Già pronto a tornare al lavoro in magazzino, Zé ha commentato anche la crisi causata dal COVID-19: “Quest'anno c'è stata ancora questa pandemia. La cosa più sfortunata. Mio zio è morto in ospedale e mia zia aveva bisogno di soldi perché l'aiuto del governo tardava ad arrivare. Mia moglie ha perso le pulizie, mio figlio, il suo lavoro e lì, in periferia, c'è un medico che dice una cosa, un pastore che ne dice un'altra, lo 'Zap-zap' con un messaggio comunque... La gente non sa cosa fare. Ma siccome per mangiare dobbiamo lavorare, la maggior parte di noi chiudeva gli occhi e lo dava a Dio”. Alla fine della conversazione, Zé do Depósito sembrava scoraggiato: “Che fare, signor Marcio? Così sono i poveri in Brasile: non hanno valore. Servono solo come armi per lavorare perché un capo ricco diventi più ricco”. E mi ha detto addio pensieroso: “Sarà sempre così? A dopo, Seu Marcio.
Rimasi solo al bancone, a guardare il mio improvvisato maestro allontanarsi tra auto e gente. In quella conversazione ho appreso che Zé era il Brasile schiacciato dalla disuguaglianza senza gli aggettivi del paese. Il mio amico era un uomo laborioso, intelligente, forte, onesto e... povero. Da quell'ultimo confine era giudicato, guidato e controllato. I loro talenti, sforzi o abilità non avevano importanza perché non venivano mai notati o incoraggiati. Lui e milioni di altri, i responsabili delle decisioni del paese, hanno scelto di minimizzare e utilizzare come forza muscolare.
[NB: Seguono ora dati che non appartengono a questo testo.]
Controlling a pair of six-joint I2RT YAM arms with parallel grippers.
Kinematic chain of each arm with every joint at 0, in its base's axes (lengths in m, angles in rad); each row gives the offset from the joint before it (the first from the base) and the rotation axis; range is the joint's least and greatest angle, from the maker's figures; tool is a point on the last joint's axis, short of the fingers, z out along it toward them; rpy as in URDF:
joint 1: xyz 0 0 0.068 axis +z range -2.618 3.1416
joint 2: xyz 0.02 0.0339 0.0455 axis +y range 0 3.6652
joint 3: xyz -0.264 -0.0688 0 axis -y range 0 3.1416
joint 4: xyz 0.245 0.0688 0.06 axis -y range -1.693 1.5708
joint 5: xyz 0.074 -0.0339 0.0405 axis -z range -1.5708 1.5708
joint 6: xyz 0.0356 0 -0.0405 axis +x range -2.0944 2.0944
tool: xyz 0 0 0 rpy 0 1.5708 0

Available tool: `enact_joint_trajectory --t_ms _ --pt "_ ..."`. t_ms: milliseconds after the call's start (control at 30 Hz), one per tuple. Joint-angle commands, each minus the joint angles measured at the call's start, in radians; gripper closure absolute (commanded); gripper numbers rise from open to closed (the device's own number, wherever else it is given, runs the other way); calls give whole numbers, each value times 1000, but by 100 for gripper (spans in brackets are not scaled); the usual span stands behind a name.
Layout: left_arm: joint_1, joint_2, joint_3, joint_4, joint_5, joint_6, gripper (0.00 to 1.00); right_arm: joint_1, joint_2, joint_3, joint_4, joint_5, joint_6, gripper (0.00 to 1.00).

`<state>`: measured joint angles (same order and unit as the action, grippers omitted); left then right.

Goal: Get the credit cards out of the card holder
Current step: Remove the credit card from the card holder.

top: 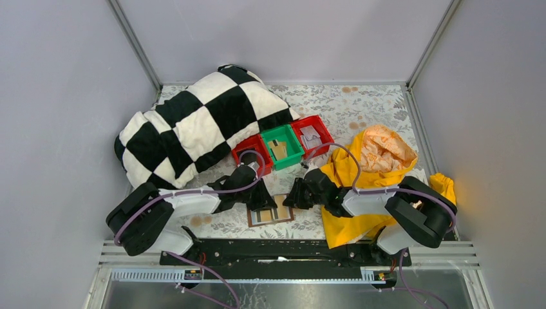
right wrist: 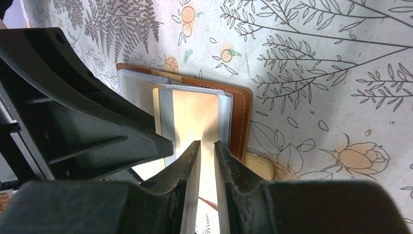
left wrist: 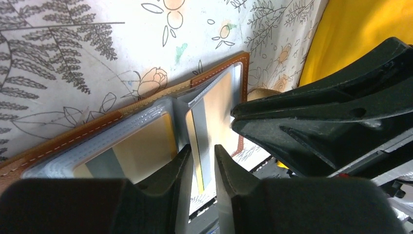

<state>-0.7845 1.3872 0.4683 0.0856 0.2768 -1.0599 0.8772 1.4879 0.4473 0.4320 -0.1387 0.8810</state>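
The card holder [top: 270, 217] lies open like a book on the flowered cloth near the front edge, brown border [left wrist: 146, 100] [right wrist: 241, 117] around clear pockets. Tan and grey credit cards [left wrist: 146, 146] [right wrist: 195, 117] sit in the pockets on both halves. My left gripper [top: 266, 203] [left wrist: 200, 163] points down at the right half, jaws a narrow gap apart, a gold and grey card strip showing just past the tips. My right gripper [top: 288, 198] [right wrist: 207, 161] hangs close beside it over the same half, also narrowly open. Nothing lies between either pair of fingers.
A black and white checkered blanket [top: 199, 122] is heaped at the back left. Two red bins [top: 253, 154] [top: 312, 135] flank a green bin [top: 282, 147] behind the holder. A yellow cloth [top: 360, 174] lies under the right arm. The grippers nearly touch each other.
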Motion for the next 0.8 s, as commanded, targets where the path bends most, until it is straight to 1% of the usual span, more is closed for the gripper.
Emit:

Era, poi, inevitabile pensare alla superficialità degli analisti, dei grafici e dei giornali che mi riempivano la testa. Tante opinioni, assiomi e resoconti quasi uguali e non mi ero mai reso conto che le persone, come Zé, non si vedessero. Le teorie conoscono poco i più poveri e svalutano le loro ansie, dolori e angosce. Le stesse teorie, però, mettono in luce le questioni, i numeri e le preoccupazioni che interessano i più ricchi. Il problema è che gli invisibili sono la maggioranza della popolazione. In effetti, avevo appena compreso il significato di sottosviluppo. Sorse allora una domanda: a chi interessa il sottosviluppo del Brasile? Credo che un'altra tazza di caffè, con il Prof. Zé do Depósito, mi aiuterà a rispondere.
*Marcio Ka'aysa è lo pseudonimo di un economista brasiliano, “senza parenti importanti e proveniente dall'interno”.